──────── SUPPLIED MATERIAL ────────

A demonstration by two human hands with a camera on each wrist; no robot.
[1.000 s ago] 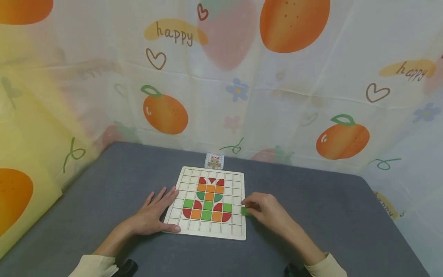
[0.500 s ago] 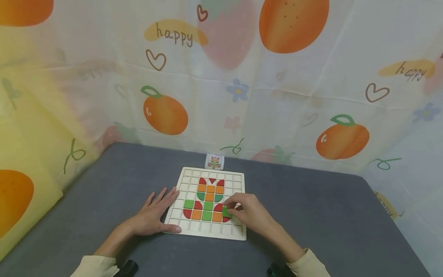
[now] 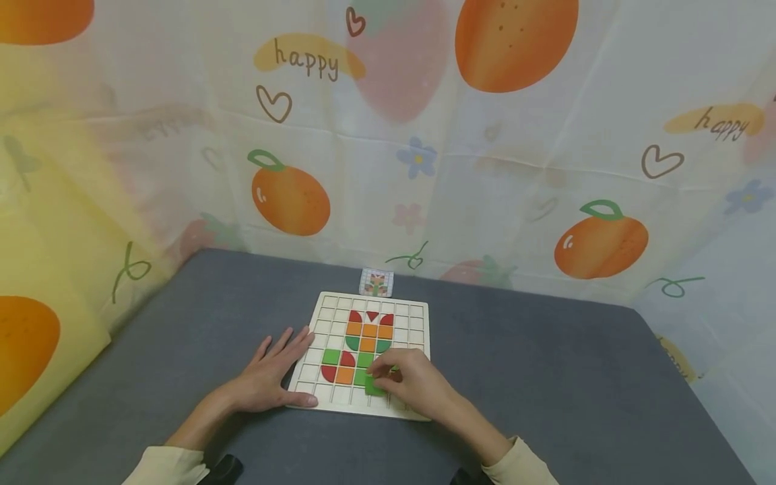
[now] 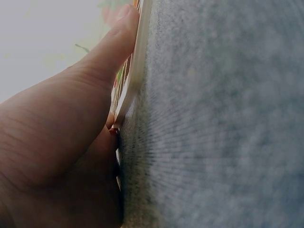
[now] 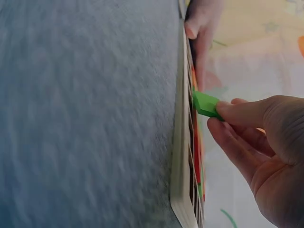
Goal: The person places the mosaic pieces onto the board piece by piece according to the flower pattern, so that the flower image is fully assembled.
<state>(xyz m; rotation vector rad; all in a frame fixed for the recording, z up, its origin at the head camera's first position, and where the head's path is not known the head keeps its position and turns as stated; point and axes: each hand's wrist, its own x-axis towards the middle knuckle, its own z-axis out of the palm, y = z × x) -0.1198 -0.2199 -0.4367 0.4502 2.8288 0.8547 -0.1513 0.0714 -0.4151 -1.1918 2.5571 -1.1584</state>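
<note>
A pale gridded board (image 3: 412,323) lies on the dark table, with red, orange and green tiles forming a flower pattern. My right hand (image 3: 415,380) pinches a green square tile (image 3: 373,386) between thumb and fingers, low over the stem's lower end. In the right wrist view the green tile (image 5: 206,104) is tilted, one edge right at the board's surface. My left hand (image 3: 267,377) rests spread along the board's left edge, thumb on its near-left corner. Its thumb (image 4: 111,45) lies over the board's rim (image 4: 133,80) in the left wrist view. My right hand hides the pattern's right-hand leaf.
Behind the board's far edge lies a small card (image 3: 376,283) printed with a similar flower pattern on a grid. A fruit-printed curtain (image 3: 485,182) hangs along the back and sides of the grey table (image 3: 545,377).
My right hand has carried the green tile leftward from the board's right edge, across the right leaf, to the lower end of the stem. The left hand has stayed in place.
</note>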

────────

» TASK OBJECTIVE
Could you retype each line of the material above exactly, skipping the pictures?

» SOLUTION FOR THIS PROBLEM
A demonstration by two human hands with a camera on each wrist; no robot.
[1.000 s ago] 
[0.500 s ago] 
[now] 
[now] 
[now] 
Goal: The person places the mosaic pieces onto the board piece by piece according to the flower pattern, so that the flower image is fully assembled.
<state>(xyz m; rotation vector rad; all in a frame fixed for the recording, z up, its origin at the head camera's first position, and where the head's path is not known the head keeps its position and turns as stated; point and axes: each hand's wrist, its own x-axis towards the middle knuckle, its own z-axis out of the palm, y = z × x) -0.1198 -0.2199 -0.4367 0.4502 2.8288 0.8547 -0.1513 0.0714 -0.4151 -1.1918 2.5571 -1.1584</state>
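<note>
A pale gridded board (image 3: 412,323) lies on the dark table, with red, orange and green tiles forming a flower pattern. My right hand (image 3: 415,380) pinches a green square tile (image 3: 373,386) between thumb and fingers, low over the stem's lower end. In the right wrist view the green tile (image 5: 206,104) is tilted, one edge right at the board's surface. My left hand (image 3: 267,377) rests spread along the board's left edge, thumb on its near-left corner. Its thumb (image 4: 111,45) lies over the board's rim (image 4: 133,80) in the left wrist view. My right hand hides the pattern's right-hand leaf.
Behind the board's far edge lies a small card (image 3: 376,283) printed with a similar flower pattern on a grid. A fruit-printed curtain (image 3: 485,182) hangs along the back and sides of the grey table (image 3: 545,377).
My right hand has carried the green tile leftward from the board's right edge, across the right leaf, to the lower end of the stem. The left hand has stayed in place.
</note>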

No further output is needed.